I can remember as a young boy in Georgia attending my first funeral when I was probably ten years old. It was a strange thing to be at church in the afternoon on a school day, and there was an unfamiliar air of sorrow and solemnity that marked the entire service. Two moments are flashbulb memories for me. One was when the pallbearers slid the casket of my friend’s mother into the back of the hearse, and the other—even more deeply engrained—was walking up with my own father to the graveside, lifting a shovel full of dirt to drop onto the casket. I stood by and watched as the other men present continued, along with the husband of the deceased and her older children, to fill in the rest of the six feet of depth that had been dug the day before. Tears were running down everyone’s cheeks. Yet, the faces of those around me also bespoke a conviction—this wasn’t the end.
Decades later, and after having repeated these rituals numerous times, I found myself in Nicaragua performing the same act of shoveling dirt onto the coffin of one of our neighbors who had died. At that point, however, as a friar and an adult, I was among the group of men who continued shoveling until the deceased was fully buried. Of all the corporal works of mercy, it seems that for most in the United States, this opportunity to literally bury the dead has not been a part of our experience. More often this concrete task has been assumed by those who work at the cemetery. Yet, there is a natural and spiritual movement that one sees between the Mass—particularly the funeral Mass—and the act of burying the dead.

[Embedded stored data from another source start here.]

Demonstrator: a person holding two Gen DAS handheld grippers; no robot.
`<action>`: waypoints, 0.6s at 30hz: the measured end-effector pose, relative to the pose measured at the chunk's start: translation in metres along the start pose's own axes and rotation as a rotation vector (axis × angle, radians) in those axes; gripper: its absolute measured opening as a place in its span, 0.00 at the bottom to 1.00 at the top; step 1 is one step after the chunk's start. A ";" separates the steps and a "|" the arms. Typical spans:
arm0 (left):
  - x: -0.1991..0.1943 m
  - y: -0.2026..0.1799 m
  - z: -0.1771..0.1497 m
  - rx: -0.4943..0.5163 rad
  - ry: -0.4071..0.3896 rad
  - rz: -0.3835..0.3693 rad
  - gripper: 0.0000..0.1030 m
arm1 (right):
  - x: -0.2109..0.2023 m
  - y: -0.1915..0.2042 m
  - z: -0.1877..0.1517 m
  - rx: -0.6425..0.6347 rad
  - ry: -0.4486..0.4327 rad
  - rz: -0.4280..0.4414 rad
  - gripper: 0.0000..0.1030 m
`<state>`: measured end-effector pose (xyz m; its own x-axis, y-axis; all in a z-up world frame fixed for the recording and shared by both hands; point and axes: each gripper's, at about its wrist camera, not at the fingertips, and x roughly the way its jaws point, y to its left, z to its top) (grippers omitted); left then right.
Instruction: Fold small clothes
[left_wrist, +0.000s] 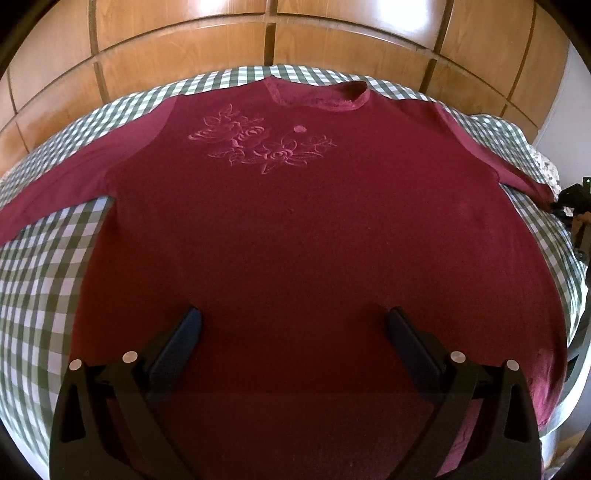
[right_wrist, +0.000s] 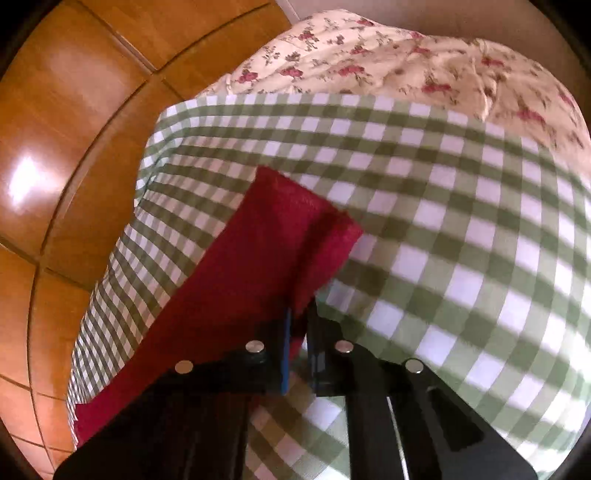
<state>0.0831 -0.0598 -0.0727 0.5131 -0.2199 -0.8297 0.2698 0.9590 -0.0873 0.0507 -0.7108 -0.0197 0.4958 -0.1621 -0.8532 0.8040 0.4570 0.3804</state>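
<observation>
Now the maroon shirt (left_wrist: 295, 229) is laid flat on the checked bed cover (left_wrist: 40, 266); left tongs (left_wrist: 293, 325) are held spread, right tongs (right_wrist: 299, 332) pinch the sleeve (right_wrist: 273, 236), best carried inward smoothly.

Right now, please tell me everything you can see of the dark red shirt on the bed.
The dark red shirt lies spread flat, front side up, on the green checked cloth, with its neck away from the left wrist camera. It looks like soft knit fabric, with a ribbed round collar, long sleeves and a tone-on-tone flower embroidery on the chest. The right gripper is shut on one sleeve near its cuff. The left gripper hovers open over the lower body part; contact cannot be judged.
</observation>
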 end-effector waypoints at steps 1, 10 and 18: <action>0.000 0.000 0.000 -0.001 0.000 -0.001 0.96 | -0.002 0.000 0.003 -0.012 -0.008 -0.011 0.05; -0.010 0.011 0.008 -0.030 -0.003 -0.072 0.96 | -0.050 0.049 -0.006 -0.115 -0.066 0.114 0.05; -0.022 0.037 0.009 -0.117 0.006 -0.124 0.96 | -0.097 0.164 -0.077 -0.361 -0.026 0.383 0.05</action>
<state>0.0888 -0.0215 -0.0529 0.4768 -0.3369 -0.8119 0.2335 0.9390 -0.2526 0.1095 -0.5524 0.0977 0.7438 0.0560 -0.6661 0.4017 0.7591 0.5123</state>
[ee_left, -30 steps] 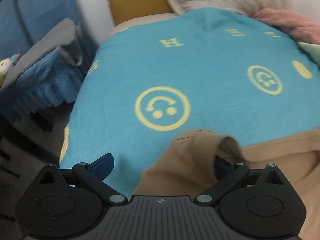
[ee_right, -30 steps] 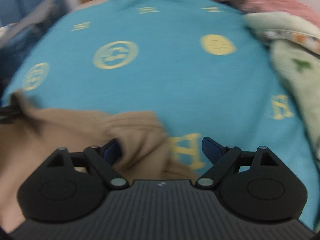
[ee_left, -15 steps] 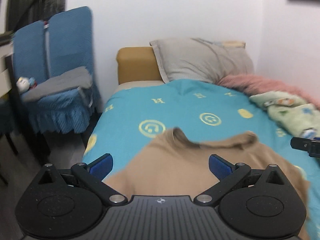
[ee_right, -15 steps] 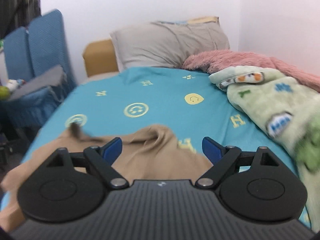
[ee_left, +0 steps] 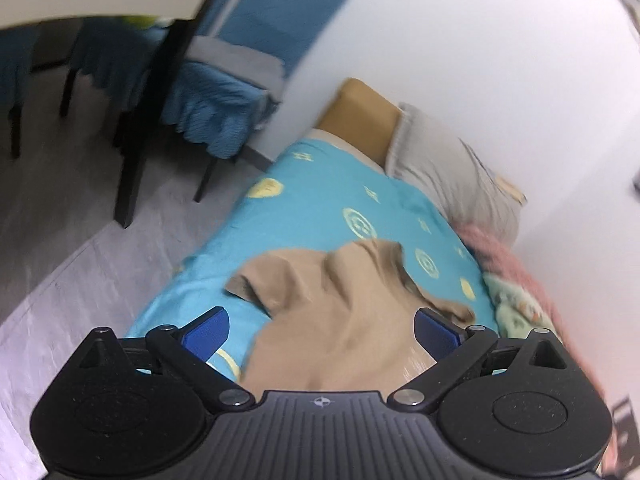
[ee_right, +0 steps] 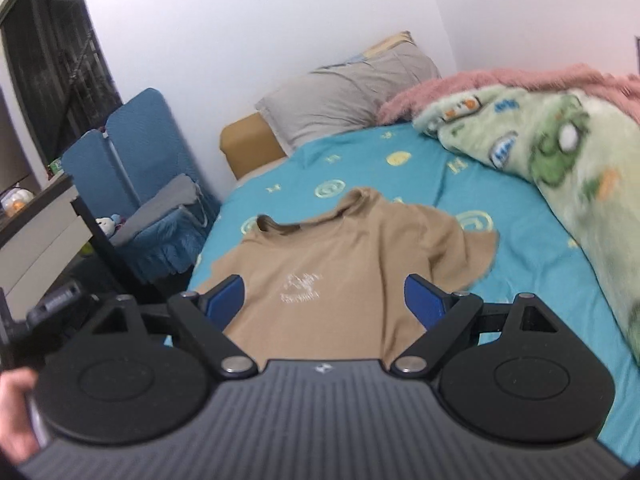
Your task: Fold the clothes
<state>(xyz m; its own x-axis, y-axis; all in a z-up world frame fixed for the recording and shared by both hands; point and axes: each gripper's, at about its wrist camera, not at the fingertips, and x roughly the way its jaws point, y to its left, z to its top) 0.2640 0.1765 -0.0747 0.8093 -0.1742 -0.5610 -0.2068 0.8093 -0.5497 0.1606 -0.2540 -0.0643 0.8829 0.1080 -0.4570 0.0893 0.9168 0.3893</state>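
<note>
In the left wrist view, the left gripper [ee_left: 320, 326] hangs above the bed with its blue fingers [ee_left: 206, 328] spread wide and nothing pinched between them. The picture is tilted and blurred. A tan T-shirt [ee_left: 344, 300] lies on the turquoise bedspread [ee_left: 316, 196], which is printed with yellow smiley faces and letters. The shirt's near part fills the gap between the fingers, and its far edge is rumpled, with one sleeve [ee_left: 256, 280] sticking out to the left. Beyond the shirt, a grey pillow [ee_left: 452, 176] leans on a mustard headboard [ee_left: 360, 114]. A blue-covered chair [ee_left: 240, 60] stands on the grey floor [ee_left: 80, 240] beside the bed.

In the right wrist view, the right gripper [ee_right: 324, 302] is likewise spread apart and empty, held back from the bed. The T-shirt [ee_right: 340, 268] lies front up on the bedspread [ee_right: 520, 248], collar towards the pillow [ee_right: 352, 96], with a pale chest print [ee_right: 302, 286] showing. Its right sleeve [ee_right: 468, 248] is bunched and creased. A green cartoon-print blanket [ee_right: 560, 168] and a pink fluffy throw [ee_right: 500, 84] are heaped along the far side of the bed. A hand [ee_right: 16, 412] shows at the lower left edge, next to the gripper body. The chair [ee_right: 140, 168] stands at the bedside.
</note>
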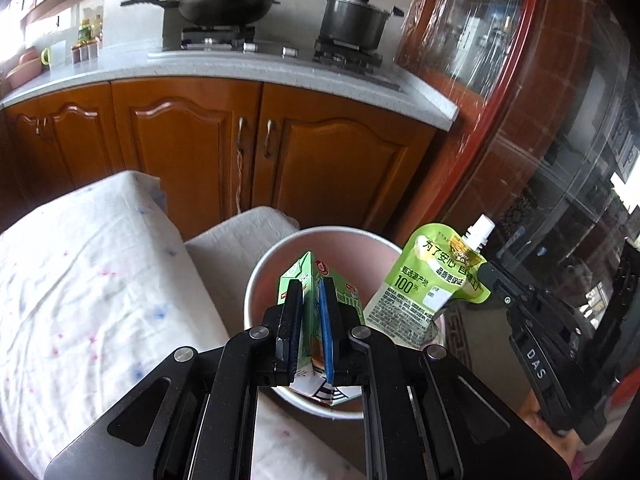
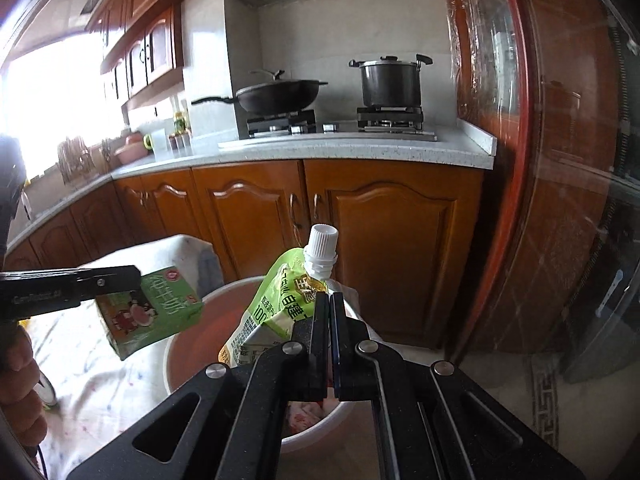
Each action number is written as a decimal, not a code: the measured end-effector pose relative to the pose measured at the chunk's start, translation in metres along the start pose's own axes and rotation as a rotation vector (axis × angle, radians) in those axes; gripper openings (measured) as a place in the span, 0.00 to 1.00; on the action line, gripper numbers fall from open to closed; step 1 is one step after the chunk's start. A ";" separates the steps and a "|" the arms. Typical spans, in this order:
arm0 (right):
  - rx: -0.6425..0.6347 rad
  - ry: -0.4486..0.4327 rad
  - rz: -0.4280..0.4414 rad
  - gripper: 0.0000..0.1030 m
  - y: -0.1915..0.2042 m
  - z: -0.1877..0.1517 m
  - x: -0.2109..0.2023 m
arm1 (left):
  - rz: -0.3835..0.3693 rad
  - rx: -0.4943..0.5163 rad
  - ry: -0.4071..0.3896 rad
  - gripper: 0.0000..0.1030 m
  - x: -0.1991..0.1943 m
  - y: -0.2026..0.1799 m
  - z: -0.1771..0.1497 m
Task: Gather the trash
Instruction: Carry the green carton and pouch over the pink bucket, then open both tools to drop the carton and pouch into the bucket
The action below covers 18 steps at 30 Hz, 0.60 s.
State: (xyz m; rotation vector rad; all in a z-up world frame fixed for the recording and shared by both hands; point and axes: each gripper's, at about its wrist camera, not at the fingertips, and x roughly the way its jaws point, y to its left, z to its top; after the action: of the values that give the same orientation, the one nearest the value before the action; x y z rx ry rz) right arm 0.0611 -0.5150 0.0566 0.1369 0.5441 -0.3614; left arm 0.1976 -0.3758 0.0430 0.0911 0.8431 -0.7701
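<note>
My left gripper [image 1: 310,286] is shut on a green milk carton [image 1: 308,276] and holds it over the round pink-lined bin [image 1: 256,280]. In the right wrist view the same carton [image 2: 148,316] hangs tilted from the left gripper [image 2: 138,280] above the bin's left rim [image 2: 188,336]. My right gripper [image 2: 329,296] is shut on a light green spout pouch [image 2: 276,304] with a white cap, held over the bin. From the left wrist view the pouch [image 1: 432,276] hangs at the bin's right edge, pinched by the right gripper [image 1: 486,270].
A white cloth with coloured specks [image 1: 80,280] covers the surface left of the bin. Wooden cabinet doors [image 1: 192,148] and a grey countertop [image 1: 280,68] with a wok [image 1: 224,6] and a pot [image 1: 352,20] stand behind. A dark red glass-fronted cabinet [image 1: 520,120] stands at right. A hand [image 2: 18,376] shows at left.
</note>
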 end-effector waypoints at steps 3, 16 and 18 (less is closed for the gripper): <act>-0.018 0.022 -0.008 0.01 0.000 -0.001 0.009 | 0.001 -0.002 0.024 0.07 0.015 -0.001 -0.002; -0.042 0.109 0.000 0.06 -0.001 -0.009 0.035 | -0.024 0.035 0.109 0.09 0.047 -0.010 -0.008; -0.033 0.117 0.003 0.09 -0.002 -0.010 0.036 | -0.032 0.036 0.109 0.09 0.045 -0.010 -0.010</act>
State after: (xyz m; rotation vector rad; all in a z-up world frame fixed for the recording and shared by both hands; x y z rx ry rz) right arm 0.0841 -0.5258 0.0294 0.1271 0.6648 -0.3428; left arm 0.2033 -0.4058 0.0073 0.1535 0.9358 -0.8159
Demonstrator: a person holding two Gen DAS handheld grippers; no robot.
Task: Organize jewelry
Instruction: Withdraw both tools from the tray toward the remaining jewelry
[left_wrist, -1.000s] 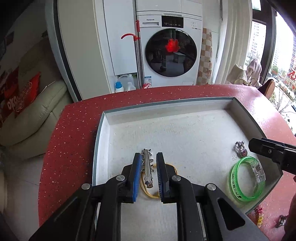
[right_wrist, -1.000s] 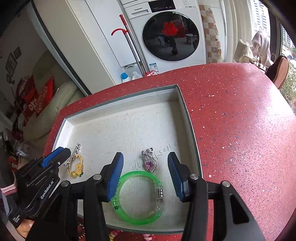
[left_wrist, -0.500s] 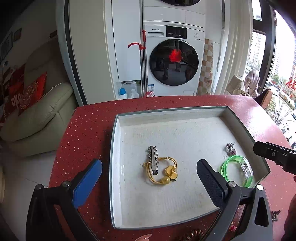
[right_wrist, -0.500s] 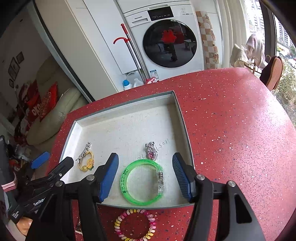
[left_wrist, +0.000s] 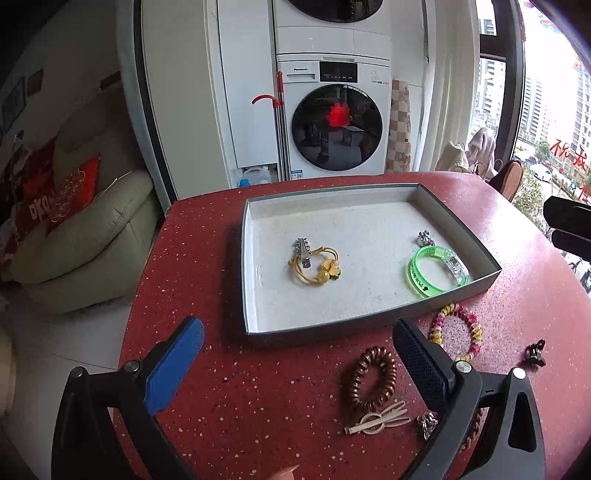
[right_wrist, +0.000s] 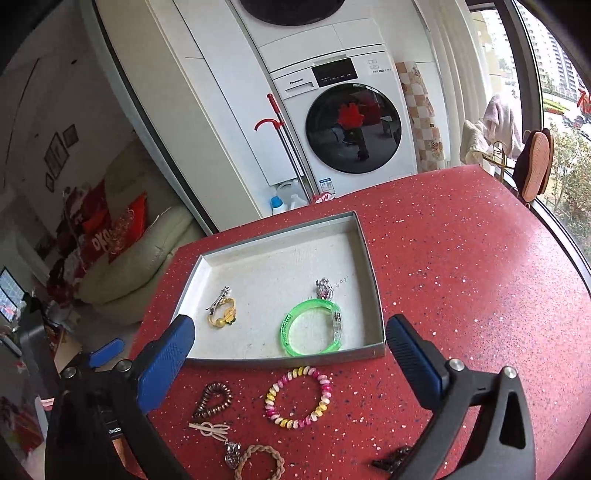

At every Mass, there is a specific moment in the Liturgy of the Eucharist in which we offer prayers for those “who have fallen asleep in the hope of the resurrection” (Eucharistic Prayer II). The remembrance of the dead in our prayers as Catholics serves as an ongoing reminder that this isn’t the end. In fact, the look I saw on people’s faces as a young boy at my friend’s mom’s funeral is perhaps best expressed in the word “hope.” Our hope, not only for this life but also for the next, motivates our concern for both praying for the dead (a spiritual work of mercy) and burying the dead (a corporal work of mercy). You see, for those who recognize the mystery of the Incarnation, that God who is Spirit and has a divine nature took on our human nature, including our flesh (see Jn 1:14, 4:24), there is a dignity and a value not only to the spiritual but also to the corporal reality of our humanity. The body itself is holy, and we know that care for it, even beyond death, is an act of reverence for the person—body and soul—who will “rise on the last day, when all the dead are raised” (Jn 11:24).
In the Eucharist, this “bodiliness” of our faith is on full display. We receive the resurrected Body and Blood of Jesus Christ in the Eucharist, as a promise of our future resurrection. This resurrection that is understood as a bodily reality (albeit a total mystery as to what that will be like) is professed by the Church every Sunday in the Creed and forms part of the very heart of our Catholic faith. In the context of the funeral Mass, we perform a spiritual act of charity by interceding for the deceased and begging the Lord for the soul to be purified and brought into the fullness of heaven’s glory. But a funeral does not end there. The final blessing is not given until we are at the grave where the body of the deceased is interred. The casket is placed in a hearse to be carried to the gravesite and we follow in a procession that expresses our reverence for the person who has died—soul and body.
In Matagalpa, Nicaragua, where I served as a missionary for several years, this procession happens on foot through the town and out to the cemetery on the outskirts of the city. Walking slowly behind the casket beneath the tropical sun, singing as we proceeded to the gravesite, reminded me so often of processing amidst songs while entering Mass. We come to the altar to receive the promise of eternal life in the Eucharist (John 6), and at life’s end we bring the bodies of those who have died in Christ to bury in a place of rest—holding onto hope not only for their souls to be in heaven but also awaiting Jesus’ second coming and the resurrection of our physical bodies.
I understand now the moment of shoveling dirt atop the coffin of my friend’s mom, and much later our neighbor in Nicaragua, as an expression and imitation of the love that Jesus shows us in the Eucharist. This is truly the love of One who “loved his own in the world and loved them to the end” (Jn 13:1). Requiescat in pace!